What's needed is an exact copy of all the data below, without pictures.

• [Supplied material]
- - -
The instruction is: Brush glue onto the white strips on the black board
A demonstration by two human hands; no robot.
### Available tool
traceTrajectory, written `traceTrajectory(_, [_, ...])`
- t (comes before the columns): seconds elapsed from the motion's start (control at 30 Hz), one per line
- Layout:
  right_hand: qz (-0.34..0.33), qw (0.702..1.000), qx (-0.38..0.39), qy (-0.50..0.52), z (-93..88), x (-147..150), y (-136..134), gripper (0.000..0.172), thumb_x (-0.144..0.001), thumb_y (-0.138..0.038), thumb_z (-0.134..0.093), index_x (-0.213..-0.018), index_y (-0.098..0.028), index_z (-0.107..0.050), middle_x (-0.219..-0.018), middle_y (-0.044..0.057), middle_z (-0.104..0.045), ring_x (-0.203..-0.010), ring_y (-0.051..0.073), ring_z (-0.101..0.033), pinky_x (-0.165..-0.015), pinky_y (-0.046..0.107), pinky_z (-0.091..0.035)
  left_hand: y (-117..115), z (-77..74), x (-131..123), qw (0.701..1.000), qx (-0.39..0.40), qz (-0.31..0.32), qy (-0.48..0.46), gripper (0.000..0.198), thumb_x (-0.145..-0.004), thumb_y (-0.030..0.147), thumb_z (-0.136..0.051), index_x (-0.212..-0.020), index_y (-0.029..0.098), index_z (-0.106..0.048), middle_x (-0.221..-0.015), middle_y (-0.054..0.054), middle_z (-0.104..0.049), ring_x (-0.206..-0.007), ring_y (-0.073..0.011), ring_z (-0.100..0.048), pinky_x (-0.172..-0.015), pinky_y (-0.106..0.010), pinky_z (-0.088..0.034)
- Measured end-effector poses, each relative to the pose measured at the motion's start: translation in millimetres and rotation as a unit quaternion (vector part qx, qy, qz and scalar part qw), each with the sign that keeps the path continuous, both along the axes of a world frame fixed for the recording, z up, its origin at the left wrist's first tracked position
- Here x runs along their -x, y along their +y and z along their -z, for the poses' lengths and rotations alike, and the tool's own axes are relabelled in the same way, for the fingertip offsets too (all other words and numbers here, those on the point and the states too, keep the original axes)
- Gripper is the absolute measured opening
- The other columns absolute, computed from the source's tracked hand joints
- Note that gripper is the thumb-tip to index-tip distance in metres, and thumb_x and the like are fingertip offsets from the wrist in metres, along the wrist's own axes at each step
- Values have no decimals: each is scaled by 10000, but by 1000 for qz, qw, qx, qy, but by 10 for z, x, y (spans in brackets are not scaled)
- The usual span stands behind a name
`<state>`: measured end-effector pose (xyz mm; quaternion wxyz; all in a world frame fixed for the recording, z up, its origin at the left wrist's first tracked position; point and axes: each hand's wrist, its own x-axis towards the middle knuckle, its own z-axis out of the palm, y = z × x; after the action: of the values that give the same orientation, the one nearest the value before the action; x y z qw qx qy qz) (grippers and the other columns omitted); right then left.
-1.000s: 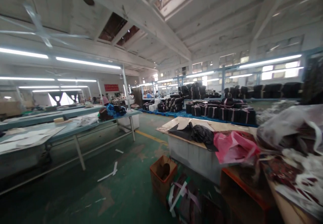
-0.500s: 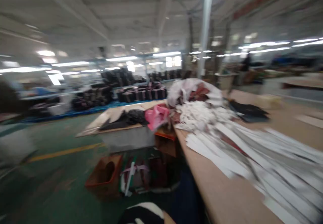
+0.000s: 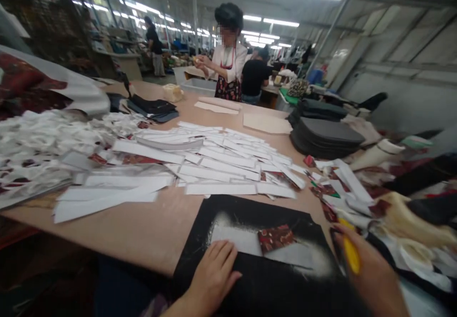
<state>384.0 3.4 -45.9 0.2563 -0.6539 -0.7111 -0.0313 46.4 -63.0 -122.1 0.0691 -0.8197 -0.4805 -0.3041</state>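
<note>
A black sheet point(image 3: 250, 279) lies at the table's front edge, with whitish smears on it. My left hand point(image 3: 214, 274) rests flat on the sheet, fingertips at the edge of a white strip point(image 3: 235, 241). A dark red patterned piece point(image 3: 275, 237) lies across the strip. My right hand point(image 3: 367, 264), blurred, is closed round a yellow-handled tool point(image 3: 350, 252) at the sheet's right edge; the tool's dark end points up and left.
Many white strips point(image 3: 228, 160) spread over the table point(image 3: 143, 231). White scraps point(image 3: 43, 141) heap at the left. Dark stacked pieces point(image 3: 324, 136) and mixed scraps point(image 3: 403, 217) lie at the right. A person point(image 3: 228, 60) in an apron stands across the table.
The view has swung right from the aisle and table corner to the tabletop. Both of my hands, the black sheet and the yellow-handled tool have come into view.
</note>
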Motion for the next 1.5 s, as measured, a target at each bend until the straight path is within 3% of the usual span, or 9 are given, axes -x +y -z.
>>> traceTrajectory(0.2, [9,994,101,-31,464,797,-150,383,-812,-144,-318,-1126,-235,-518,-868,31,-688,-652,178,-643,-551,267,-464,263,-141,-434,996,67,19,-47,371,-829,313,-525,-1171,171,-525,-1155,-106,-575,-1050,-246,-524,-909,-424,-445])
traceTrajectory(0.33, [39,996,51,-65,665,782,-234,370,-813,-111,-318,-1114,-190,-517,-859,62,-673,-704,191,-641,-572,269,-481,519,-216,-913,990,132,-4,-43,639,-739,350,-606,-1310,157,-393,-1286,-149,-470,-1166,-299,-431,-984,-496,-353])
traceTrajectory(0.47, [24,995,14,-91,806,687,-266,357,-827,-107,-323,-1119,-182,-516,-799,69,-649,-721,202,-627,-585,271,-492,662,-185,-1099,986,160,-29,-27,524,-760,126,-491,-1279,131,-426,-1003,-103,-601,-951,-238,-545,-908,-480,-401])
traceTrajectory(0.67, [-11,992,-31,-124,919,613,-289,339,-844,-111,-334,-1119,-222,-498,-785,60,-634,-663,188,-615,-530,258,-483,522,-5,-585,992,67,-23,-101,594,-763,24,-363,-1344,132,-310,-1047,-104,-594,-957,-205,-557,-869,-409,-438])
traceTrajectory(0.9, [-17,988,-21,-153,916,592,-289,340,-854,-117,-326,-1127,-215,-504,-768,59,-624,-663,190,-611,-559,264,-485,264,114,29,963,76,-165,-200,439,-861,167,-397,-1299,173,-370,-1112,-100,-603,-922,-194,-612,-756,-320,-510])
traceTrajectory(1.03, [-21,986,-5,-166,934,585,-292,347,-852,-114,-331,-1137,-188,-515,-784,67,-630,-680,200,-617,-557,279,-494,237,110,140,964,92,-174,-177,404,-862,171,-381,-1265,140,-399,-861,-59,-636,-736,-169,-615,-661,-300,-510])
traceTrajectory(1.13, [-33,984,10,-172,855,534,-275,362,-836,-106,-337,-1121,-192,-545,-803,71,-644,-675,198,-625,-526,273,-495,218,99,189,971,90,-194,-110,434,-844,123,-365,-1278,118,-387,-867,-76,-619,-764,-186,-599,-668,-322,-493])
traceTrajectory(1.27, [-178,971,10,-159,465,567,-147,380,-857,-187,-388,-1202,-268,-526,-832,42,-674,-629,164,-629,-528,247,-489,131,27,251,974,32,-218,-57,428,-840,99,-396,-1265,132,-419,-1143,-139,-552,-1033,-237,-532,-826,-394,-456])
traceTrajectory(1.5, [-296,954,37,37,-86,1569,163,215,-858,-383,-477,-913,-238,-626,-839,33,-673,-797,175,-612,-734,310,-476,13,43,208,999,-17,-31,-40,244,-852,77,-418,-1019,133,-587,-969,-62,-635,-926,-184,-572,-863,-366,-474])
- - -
• [Result]
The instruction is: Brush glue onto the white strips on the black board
A demonstration by two human hands; no robot.
### Available tool
traceTrajectory, written `traceTrajectory(_, [_, ...])`
- t (comes before the columns): seconds elapsed from the motion's start (control at 30 Hz), one per line
- Layout:
  right_hand: qz (-0.34..0.33), qw (0.702..1.000), qx (-0.38..0.39), qy (-0.50..0.52), z (-93..88), x (-147..150), y (-136..134), gripper (0.000..0.172), thumb_x (-0.144..0.001), thumb_y (-0.138..0.038), thumb_z (-0.134..0.093), index_x (-0.213..-0.018), index_y (-0.098..0.028), index_z (-0.107..0.050), middle_x (-0.219..-0.018), middle_y (-0.044..0.057), middle_z (-0.104..0.045), ring_x (-0.203..-0.010), ring_y (-0.051..0.073), ring_z (-0.101..0.033), pinky_x (-0.165..-0.015), pinky_y (-0.046..0.107), pinky_z (-0.091..0.035)
  left_hand: y (-117..115), z (-77..74), x (-131..123), qw (0.701..1.000), qx (-0.39..0.40), qz (-0.31..0.32), qy (-0.48..0.46), gripper (0.000..0.198), thumb_x (-0.145..-0.004), thumb_y (-0.030..0.147), thumb_z (-0.136..0.051), index_x (-0.212..-0.020), index_y (-0.029..0.098), index_z (-0.106..0.048), middle_x (-0.221..-0.015), middle_y (-0.054..0.054), middle_z (-0.104..0.049), ring_x (-0.206..-0.007), ring_y (-0.073..0.011), ring_z (-0.100..0.048), pinky_x (-0.172..-0.015), pinky_y (-0.106..0.010), pinky_z (-0.088..0.034)
- Measured end-effector poses, each relative to the pose measured at the motion's start: translation in millimetres and rotation as a unit quaternion (vector part qx, qy, qz and scalar part qw), each with the sign that keeps the path continuous, both along the axes of a world frame fixed for the recording, z up, its origin at the left wrist's first tracked position
- Here x runs along their -x, y along their +y and z along their -z, for the poses' lengths and rotations alike, and the tool's own axes are relabelled in the same way, for the fingertip offsets too (all other words and numbers here, those on the point and the states too, keep the original axes)
- Gripper is the absolute measured opening
- The other columns absolute, computed from the source's tracked hand joints
- Note that gripper is the thumb-tip to index-tip distance in metres, and thumb_x and the like are fingertip offsets from the wrist in metres, along the wrist's own axes at each step
- Values have no decimals: each is scaled by 10000, but by 1000 for qz, qw, qx, qy, but by 10 for z, x, y (spans in brackets are not scaled)
- The usual span stands behind a name
`<state>`: measured end-effector pose (xyz mm; quaternion wxyz; all in a world frame fixed for the recording, z up, its origin at the left wrist's first tracked position; point and axes: each hand's wrist, its own x-axis towards the middle knuckle, its own z-axis out of the palm, y = z × x; after the action: of the values that give the same orientation, the one nearest the value before the action; x y z qw qx qy qz) (grippers and the other columns omitted); right then left.
-1.000s: 
-0.500s: 
+0.000s: 
<state>384.0 3.4 -45.9 0.2563 -0.6539 -0.7111 -0.0313 46.4 -63.0 -122.1 0.0691 -0.8197 -0.4805 -0.3041</state>
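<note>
A black sheet point(image 3: 250, 279) lies at the table's front edge, with whitish smears on it. My left hand point(image 3: 214, 274) rests flat on the sheet, fingertips at the edge of a white strip point(image 3: 235, 241). A dark red patterned piece point(image 3: 275, 237) lies across the strip. My right hand point(image 3: 367, 264), blurred, is closed round a yellow-handled tool point(image 3: 350, 252) at the sheet's right edge; the tool's dark end points up and left.
Many white strips point(image 3: 228, 160) spread over the table point(image 3: 143, 231). White scraps point(image 3: 43, 141) heap at the left. Dark stacked pieces point(image 3: 324, 136) and mixed scraps point(image 3: 403, 217) lie at the right. A person point(image 3: 228, 60) in an apron stands across the table.
The view has swung right from the aisle and table corner to the tabletop. Both of my hands, the black sheet and the yellow-handled tool have come into view.
</note>
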Motion for the next 1.5 s, as measured, a target at each bend until the straight path is within 3% of the usual span, or 9 are given, axes -x +y -z.
>>> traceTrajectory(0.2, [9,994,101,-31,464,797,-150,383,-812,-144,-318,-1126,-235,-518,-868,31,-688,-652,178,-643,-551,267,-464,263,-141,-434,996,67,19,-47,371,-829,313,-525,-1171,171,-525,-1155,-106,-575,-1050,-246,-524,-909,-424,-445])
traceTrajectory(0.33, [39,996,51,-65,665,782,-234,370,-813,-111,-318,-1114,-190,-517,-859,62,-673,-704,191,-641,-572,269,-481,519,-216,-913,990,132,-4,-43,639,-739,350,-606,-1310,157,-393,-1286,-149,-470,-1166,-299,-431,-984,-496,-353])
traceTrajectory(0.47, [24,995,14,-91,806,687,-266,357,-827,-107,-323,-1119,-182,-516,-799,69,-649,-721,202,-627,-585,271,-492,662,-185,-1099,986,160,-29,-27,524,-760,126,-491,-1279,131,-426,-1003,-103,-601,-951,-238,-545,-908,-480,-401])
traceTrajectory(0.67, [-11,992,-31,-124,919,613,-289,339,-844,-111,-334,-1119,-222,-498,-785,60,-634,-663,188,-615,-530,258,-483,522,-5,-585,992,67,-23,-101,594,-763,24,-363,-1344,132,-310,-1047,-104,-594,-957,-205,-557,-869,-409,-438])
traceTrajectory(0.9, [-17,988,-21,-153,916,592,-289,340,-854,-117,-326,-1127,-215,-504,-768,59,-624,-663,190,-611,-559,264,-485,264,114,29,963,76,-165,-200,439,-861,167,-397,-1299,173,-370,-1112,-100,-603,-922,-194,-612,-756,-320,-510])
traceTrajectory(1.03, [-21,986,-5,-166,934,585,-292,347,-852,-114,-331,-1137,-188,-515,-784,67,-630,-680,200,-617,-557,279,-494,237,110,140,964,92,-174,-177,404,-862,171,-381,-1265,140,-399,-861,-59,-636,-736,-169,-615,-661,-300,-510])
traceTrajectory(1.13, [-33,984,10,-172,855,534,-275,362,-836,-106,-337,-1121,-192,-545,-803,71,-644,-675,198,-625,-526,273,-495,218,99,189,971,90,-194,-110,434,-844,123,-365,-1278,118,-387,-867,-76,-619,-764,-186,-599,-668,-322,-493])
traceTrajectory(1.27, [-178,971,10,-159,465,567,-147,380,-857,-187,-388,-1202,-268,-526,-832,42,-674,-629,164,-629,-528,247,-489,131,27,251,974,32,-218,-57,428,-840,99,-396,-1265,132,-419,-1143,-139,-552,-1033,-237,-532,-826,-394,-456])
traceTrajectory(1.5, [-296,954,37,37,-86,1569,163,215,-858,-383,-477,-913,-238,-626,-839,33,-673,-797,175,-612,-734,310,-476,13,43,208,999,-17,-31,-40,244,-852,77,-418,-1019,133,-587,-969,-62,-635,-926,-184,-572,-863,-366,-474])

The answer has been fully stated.